RADOM
Mediator wejdzie do Fabryki Broni
Podpisaniem protokołu rozbieżności zakończyły się trwające od początku roku rozmowy pracowników z zarządem Fabryki Broni w Radomiu. Pracownicy i zarząd spółki, którzy nie porozumieli się w sprawie podwyżek płac liczą teraz na pomoc mediatora.
Pracownicy Fabryki Broni w Radomiu, przypomnijmy, domagają się 250 zł podwyżki. Nie objęłyby one jednak każdego – mówi szef zakładowej „Solidarności” Zbigniew Cebula. W podwyżce nie uczestniczyliby pracownicy, którzy w tym roku dostali już podwyżkę w kwocie powyżej 250 zł. - Ci natomiast, którzy dostali mniej niż 250 zł, dostaliby wyrównanie do kwoty 250 zł, o którą walczą pozostali pracownicy - mówi związkowiec i dodaje, że fabrykę stać na podwyżki wynagrodzeń:
Bój o podwyżki dla wszystkich pracowników toczy się już od stycznia.
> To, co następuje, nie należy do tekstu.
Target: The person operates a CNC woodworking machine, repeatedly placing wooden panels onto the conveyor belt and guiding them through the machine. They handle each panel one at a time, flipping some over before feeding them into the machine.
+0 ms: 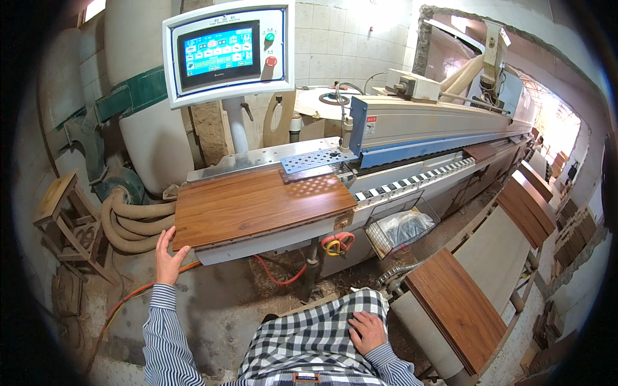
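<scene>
A wood-grain panel (251, 207) lies flat on the infeed table of an edge banding machine (434, 125), its far edge by a perforated blue plate (309, 161). My left hand (169, 255) touches the panel's near left corner, fingertips on the left end and thumb at the front edge. Resting on the checked apron (309, 333) at my lap, my right hand (368, 332) has its fingers slightly spread and holds nothing.
A control panel with a lit screen (219, 50) stands behind the table. Scissors (338, 242) hang at its front, near a wire basket (400, 224). Stacked wood-grain boards (456, 309) lie on a roller conveyor (492, 248) at right. Left are ribbed hoses (140, 227) and a wooden stool (58, 198).
</scene>
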### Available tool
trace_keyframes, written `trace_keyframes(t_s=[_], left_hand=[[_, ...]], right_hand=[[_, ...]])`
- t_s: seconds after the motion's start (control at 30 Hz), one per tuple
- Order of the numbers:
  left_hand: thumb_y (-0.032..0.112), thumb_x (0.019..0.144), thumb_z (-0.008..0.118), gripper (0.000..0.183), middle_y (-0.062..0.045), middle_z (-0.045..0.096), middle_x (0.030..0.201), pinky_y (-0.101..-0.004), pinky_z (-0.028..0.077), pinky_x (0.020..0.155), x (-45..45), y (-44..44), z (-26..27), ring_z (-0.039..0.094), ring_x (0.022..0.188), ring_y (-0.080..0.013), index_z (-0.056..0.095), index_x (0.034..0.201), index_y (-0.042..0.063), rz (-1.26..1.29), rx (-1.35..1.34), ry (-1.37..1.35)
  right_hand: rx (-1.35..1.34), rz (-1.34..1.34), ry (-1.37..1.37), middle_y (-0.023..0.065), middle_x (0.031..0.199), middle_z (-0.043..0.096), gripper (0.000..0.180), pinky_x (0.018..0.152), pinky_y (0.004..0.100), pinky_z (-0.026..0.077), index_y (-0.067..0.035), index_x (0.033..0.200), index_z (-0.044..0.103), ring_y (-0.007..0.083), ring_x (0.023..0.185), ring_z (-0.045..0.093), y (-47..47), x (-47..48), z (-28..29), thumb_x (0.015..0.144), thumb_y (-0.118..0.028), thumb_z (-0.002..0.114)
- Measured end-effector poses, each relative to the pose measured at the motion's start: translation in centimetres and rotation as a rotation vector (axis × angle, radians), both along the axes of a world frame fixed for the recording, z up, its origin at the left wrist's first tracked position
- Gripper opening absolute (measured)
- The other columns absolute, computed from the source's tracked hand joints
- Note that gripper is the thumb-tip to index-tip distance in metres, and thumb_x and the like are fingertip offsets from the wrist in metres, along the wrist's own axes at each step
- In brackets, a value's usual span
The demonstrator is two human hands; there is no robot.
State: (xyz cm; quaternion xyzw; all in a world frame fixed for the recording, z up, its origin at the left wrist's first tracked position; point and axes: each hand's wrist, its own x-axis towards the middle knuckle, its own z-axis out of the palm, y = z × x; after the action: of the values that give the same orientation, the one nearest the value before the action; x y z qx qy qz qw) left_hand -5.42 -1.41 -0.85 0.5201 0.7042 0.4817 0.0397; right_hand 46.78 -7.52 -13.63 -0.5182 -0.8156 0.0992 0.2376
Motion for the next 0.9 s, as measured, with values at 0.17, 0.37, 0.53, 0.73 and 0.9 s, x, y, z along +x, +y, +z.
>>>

Zarząd Fabryki Broni nie zgadza się jednak na ich propozycje. Początkowo miało to być 400 zł brutto dla każdego w dwóch ratach po 200 zł – w lutym i lipcu, a także przeznaczenie dodatkowych pieniędzy na podwyżki indywidualne. Jak poinformował Zbigniew Cebula, nie spotkało się to jednak z akceptacją zarządu. - Potem przyszedł COVID, co utrudniło negocjacje i dalsze rozmowy - dodaje. Związkowcy do tematu podwyżek powrócili z początkiem września.
– Świetny wynik finansowy - 27 mln zł zysku netto pozwala na to, żeby pracodawca mógł się śmiało podzielić z tymi, którzy ten zysk wypracowują. Obietnice składane pracownikom były takie, że jest tyle roboty, że nie będzie komu jej przerobić, a każdego roku będziemy dostawać dziesięcioprocentową podwyżkę. Chcielibyśmy chociaż pięcioprocentową, bo są ludzie, którzy od blisko trzech lat nie dostali nawet złotówki podwyżki – tłumaczy Zbigniew Cebula:
To, co udało się wypracować, to zgoda zarówno zarządu jak i związkowców do udziału w rozmowach mediatora wyznaczonego przez Ministerstwo Rozwoju i Pracy w kolejnym etapie negocjacji.
W stanowisku otrzymanym od zarządu spółki czytamy m.in., że „celem pracodawcy niezmiennie pozostaje osiągnięcie porozumienia ze stroną społeczną”.
Warto dodać, że w spółce przeprowadzone zostało referendum strajkowe. Wzięło w nim ponad 70 % pracowników. 90 % z nich zadeklarowało udział w akcji strajkowej, a 97 % poprało postulaty płacowe.
Do ewentualnego strajku może dojść dopiero po wyczerpaniu procedury mediacyjnej.